• **What to do**: Copy out the data from the line containing "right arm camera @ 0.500" to its last line, exactly. No pictures.

• **The data**:
——

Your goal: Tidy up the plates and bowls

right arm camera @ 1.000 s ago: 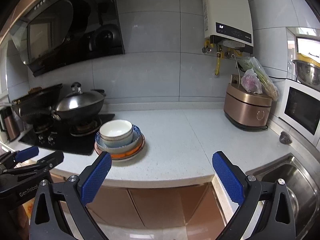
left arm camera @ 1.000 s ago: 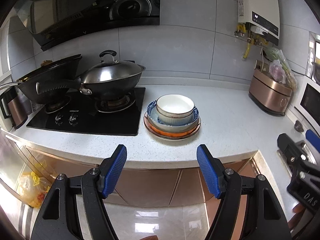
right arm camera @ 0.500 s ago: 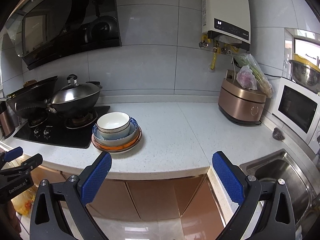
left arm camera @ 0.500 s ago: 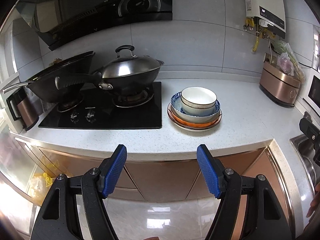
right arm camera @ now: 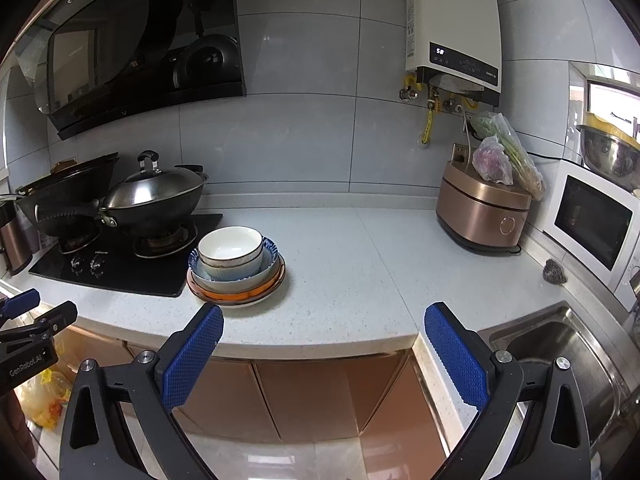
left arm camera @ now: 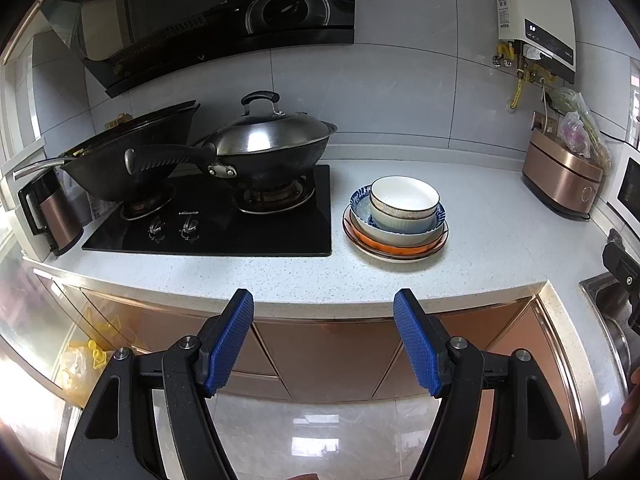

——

• **Written solution**:
right arm camera @ 0.500 s ago: 
left arm camera @ 0.500 s ago: 
right arm camera @ now: 
left arm camera @ now: 

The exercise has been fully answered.